The maximum socket read time in seconds. If the value is set to 0, the socket read will be blocking and not timeout. The default value is 60 seconds.

--cli-connect-timeout (int)

The maximum socket connect time in seconds. If the value is set to 0, the socket connect will be blocking and not timeout. The default value is 60 seconds.

--cli-binary-format (string)

The formatting style to be used for binary blobs. The default format is base64. The base64 format expects binary blobs to be provided as a base64 encoded string. The raw-in-base64-out format preserves compatibility with AWS CLI V1 behavior and binary values must be passed literally. When providing contents from a file that map to a binary blob fileb:// will always be treated as binary and use the file contents directly regardless of the cli-binary-format setting.
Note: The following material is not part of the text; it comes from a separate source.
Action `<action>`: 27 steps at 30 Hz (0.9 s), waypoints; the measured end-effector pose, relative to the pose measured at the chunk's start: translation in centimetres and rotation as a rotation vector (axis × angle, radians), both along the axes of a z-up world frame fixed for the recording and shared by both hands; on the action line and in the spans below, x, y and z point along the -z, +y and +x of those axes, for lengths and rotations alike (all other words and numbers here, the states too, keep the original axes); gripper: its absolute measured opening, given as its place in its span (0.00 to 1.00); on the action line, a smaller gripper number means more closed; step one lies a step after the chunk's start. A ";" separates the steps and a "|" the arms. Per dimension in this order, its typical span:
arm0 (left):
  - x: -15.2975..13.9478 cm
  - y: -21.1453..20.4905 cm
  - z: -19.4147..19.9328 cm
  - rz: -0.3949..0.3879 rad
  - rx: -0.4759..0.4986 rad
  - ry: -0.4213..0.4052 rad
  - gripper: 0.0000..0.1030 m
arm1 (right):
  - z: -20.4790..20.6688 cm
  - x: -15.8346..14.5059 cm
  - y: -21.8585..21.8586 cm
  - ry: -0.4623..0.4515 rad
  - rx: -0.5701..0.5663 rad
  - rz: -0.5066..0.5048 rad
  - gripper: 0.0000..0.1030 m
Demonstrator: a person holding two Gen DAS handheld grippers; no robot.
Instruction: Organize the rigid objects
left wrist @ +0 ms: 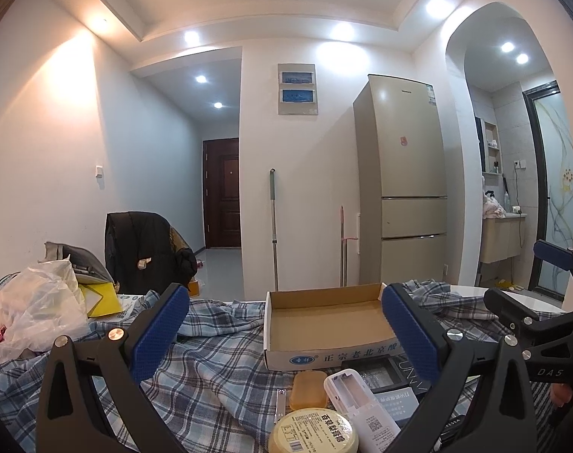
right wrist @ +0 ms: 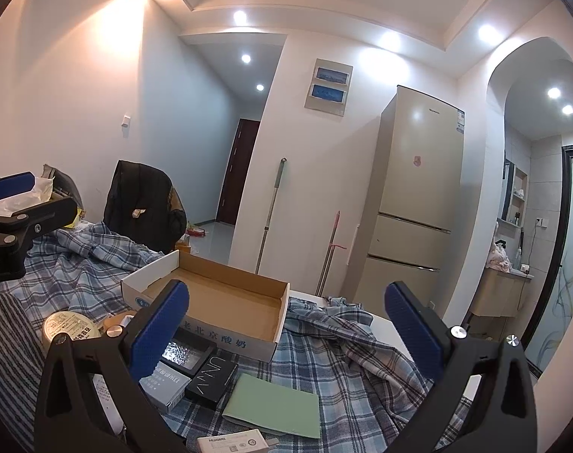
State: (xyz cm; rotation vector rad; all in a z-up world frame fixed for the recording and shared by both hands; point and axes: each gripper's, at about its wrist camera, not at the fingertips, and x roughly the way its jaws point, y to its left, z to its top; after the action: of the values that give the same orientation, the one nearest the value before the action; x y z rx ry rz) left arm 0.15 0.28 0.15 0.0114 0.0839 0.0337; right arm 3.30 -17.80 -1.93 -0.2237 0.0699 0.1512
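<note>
A: How do the tongs stand?
B: Both wide apart, nothing between them: left tongs (left wrist: 282,334), right tongs (right wrist: 286,334).
A: Count what lies nearest.
B: Below the left tongs, at 6 o'clock, one round yellow tin (left wrist: 313,432), one white remote (left wrist: 356,407), one amber soap box (left wrist: 309,390), one metal nail clipper (left wrist: 280,402). Below the right tongs, one green pad (right wrist: 275,404), one black box (right wrist: 212,375), one grey-blue carton (right wrist: 165,387), one white Huawei charger (right wrist: 231,443).
A: Farther?
B: One open cardboard tray (left wrist: 326,322) at 12 o'clock, nothing visible inside it, on the plaid cloth (left wrist: 195,373) over the bench.
A: Around it?
B: Plastic bags (left wrist: 33,302) at 9 o'clock, one draped chair (left wrist: 143,253) beyond, one fridge (left wrist: 403,181) at 1 o'clock.
</note>
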 end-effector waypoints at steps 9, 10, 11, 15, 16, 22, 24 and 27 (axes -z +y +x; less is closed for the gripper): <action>0.2 0.0 0.0 0.004 -0.003 0.005 1.00 | 0.0 0.0 0.0 -0.002 0.003 0.003 1.00; 0.2 0.0 -0.1 0.004 -0.003 0.004 1.00 | 0.0 0.0 -0.1 -0.002 0.003 0.003 1.00; 0.1 0.0 -0.1 0.004 -0.004 0.004 1.00 | 0.0 0.0 -0.1 -0.002 0.003 0.003 1.00; 0.2 0.1 -0.2 0.004 -0.011 0.004 1.00 | 0.0 0.0 -0.1 -0.003 0.003 0.004 1.00; 0.2 0.1 -0.2 0.002 -0.011 0.006 1.00 | 0.0 0.0 -0.1 -0.002 0.003 0.004 1.00; 0.2 0.1 -0.2 0.003 -0.011 0.007 1.00 | 0.0 0.0 -0.1 -0.004 0.003 0.004 1.00; 0.2 0.1 -0.2 0.002 -0.012 0.007 1.00 | 0.0 0.0 -0.1 -0.008 0.003 0.004 1.00; 0.2 0.1 -0.2 -0.001 -0.012 0.002 1.00 | 0.0 0.0 -0.1 -0.004 0.003 0.004 1.00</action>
State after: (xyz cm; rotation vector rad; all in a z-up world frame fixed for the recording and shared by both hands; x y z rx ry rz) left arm -0.08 0.40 -0.06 0.0103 0.0865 0.0452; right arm 3.26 -17.90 -1.95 -0.2200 0.0665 0.1474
When using file:// the file contents will need to properly formatted for the configured cli-binary-format.

  • base64
  • raw-in-base64-out

--no-cli-pager (boolean)

Disable cli pager for output.

--cli-auto-prompt (boolean)

Automatically prompt for CLI input parameters.

--no-cli-auto-prompt (boolean)

Disable automatically prompt for CLI input parameters.

Output

ModelArn -> (string)

The Amazon Resource Name (ARN) of the model being created.

Status -> (string)

Indicates the status of the CreateModel operation.